I mean, some of it's just really stupid. A good friend of mine runs an enormous ER in Northern Virginia, and he now teaches patient satisfaction stuff. He runs an enormous ER. And sometimes you have long lines in an ER. I'm sure none of you have ever heard of that.
[LAUGHTER]
My wife, last July the 13th, in case you're interested, waited five hours in a hall on a gurney in Mass General Hospital waiting for somebody to fix a broken leg. I had the good luck of speaking in keynoting the American Hospital Association meeting thereafter and had the joy of saying the CEO should be fired.
[LAUGHTER]
I said, I know he loses money on an ER. I'm not stupid. I understand hospital economics. But he's the damn CEO. It's his house, and it shouldn't work that way. And I didn't tell them it was Mass General. I simply said it was one of the top 10 hospitals in the United States located in Massachusetts--
[LAUGHTER]
Now, I wanted to make a little shirt. I said, and I personally am a patient of Brigham and Women's, and it's not Brigham and Women's.
[LAUGHTER]
But I said, I don't remember where it was that she was.

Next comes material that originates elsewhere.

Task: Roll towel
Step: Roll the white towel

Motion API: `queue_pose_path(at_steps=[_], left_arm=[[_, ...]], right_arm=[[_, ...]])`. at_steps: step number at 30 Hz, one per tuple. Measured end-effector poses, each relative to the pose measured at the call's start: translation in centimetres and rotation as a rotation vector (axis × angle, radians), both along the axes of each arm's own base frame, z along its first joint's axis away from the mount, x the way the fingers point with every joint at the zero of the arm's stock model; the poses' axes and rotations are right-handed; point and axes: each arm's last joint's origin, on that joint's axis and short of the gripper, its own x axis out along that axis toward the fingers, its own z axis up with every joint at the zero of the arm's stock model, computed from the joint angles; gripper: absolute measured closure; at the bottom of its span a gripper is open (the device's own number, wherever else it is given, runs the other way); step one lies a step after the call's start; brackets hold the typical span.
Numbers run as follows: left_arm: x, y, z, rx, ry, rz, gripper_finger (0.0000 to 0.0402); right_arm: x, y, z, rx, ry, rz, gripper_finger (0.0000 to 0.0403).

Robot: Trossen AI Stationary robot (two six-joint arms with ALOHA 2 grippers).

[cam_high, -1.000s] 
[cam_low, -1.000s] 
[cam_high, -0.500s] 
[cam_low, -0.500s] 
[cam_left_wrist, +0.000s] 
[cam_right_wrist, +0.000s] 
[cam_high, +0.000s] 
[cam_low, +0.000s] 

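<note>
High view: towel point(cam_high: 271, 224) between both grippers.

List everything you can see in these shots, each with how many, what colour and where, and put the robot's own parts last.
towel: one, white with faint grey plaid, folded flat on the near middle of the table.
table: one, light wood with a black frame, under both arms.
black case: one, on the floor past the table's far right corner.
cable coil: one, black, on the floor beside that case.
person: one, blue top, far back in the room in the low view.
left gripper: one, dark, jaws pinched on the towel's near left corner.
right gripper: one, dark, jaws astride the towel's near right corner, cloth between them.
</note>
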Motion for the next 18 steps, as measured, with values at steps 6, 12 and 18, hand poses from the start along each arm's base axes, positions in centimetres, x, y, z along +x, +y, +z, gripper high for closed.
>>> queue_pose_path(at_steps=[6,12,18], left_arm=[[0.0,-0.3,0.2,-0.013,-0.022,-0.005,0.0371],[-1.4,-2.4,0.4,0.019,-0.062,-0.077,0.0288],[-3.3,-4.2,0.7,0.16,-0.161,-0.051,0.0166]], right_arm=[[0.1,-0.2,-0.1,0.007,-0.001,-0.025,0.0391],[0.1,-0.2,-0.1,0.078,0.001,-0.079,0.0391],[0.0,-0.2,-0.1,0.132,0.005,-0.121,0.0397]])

No, so this guy who runs the ER, OK? In Northern Virginia. [LAUGHS] He reduced complaints like waiting in the emergency room by 80% by giving people who were caught-- who had to wait a long time gift certificates to Outback Steakhouse.
[LAUGHTER]
But it's that Henry Clay thing. They just wanted a little recognition that they had suffered, you know? And they wanted it to be because he gave it to them before they asked.
And you and I can laugh and we can say, we're from Cornell. They're not. I hate that stuff when people-- some guy who wrote a book, and he said, intrinsic motivation really matters. Extrinsic doesn't. Listen, I studied with a University of Chicago rat psychologist. Trust me, I believe rats know better than you and I do. If you give me positive feedback, I don't care whether you are the guy who runs the laundromat or the President of the United States. I suck it up.
[LAUGHTER]
It's a long discussion. The good news is to some extent, we don't really depend on the large organizations. They are important. I do not dismiss them. But the magic is, can we keep those immigrants, as David Brooks-- as Tom Friedman said I think the day before yesterday, can we staple green cards to their diplomas? Et cetera, et cetera. We need the entrepreneurs, because we get 1,000 entrepreneurs and 999 of them fail, and one of them turns out to be Google.
We wrote about IBM a lot in that 1982 book, and then they stunk up the house within five years. But I said, the great news is IBM cut its payroll by over 100,000 people. The real-- I mean, that's the bad news. The good news is that we got those jobs back times 10 thanks to 3Com and Google and everybody else in the world. So anyway, I'm getting the hook. Hey, listen, it is so great to be home.
[APPLAUSE]
Good business is the result of kindness, courtesy and sweating the details, said Tom Peters '64 in the Olin Lecture June 11 at Bailey Hall during Reunion Weekend.
In 1982, Peters co-authored "In Search of Excellence," the best-seller that immediately launched him as a foremost business management guru.
The Olin Lecture was established at Cornell in 1986 through a gift from the Spencer T. and Ann W. Olin Foundation, annually bringing to campus an internationally prominent speaker to address a topic relevant to higher education and the current world situation.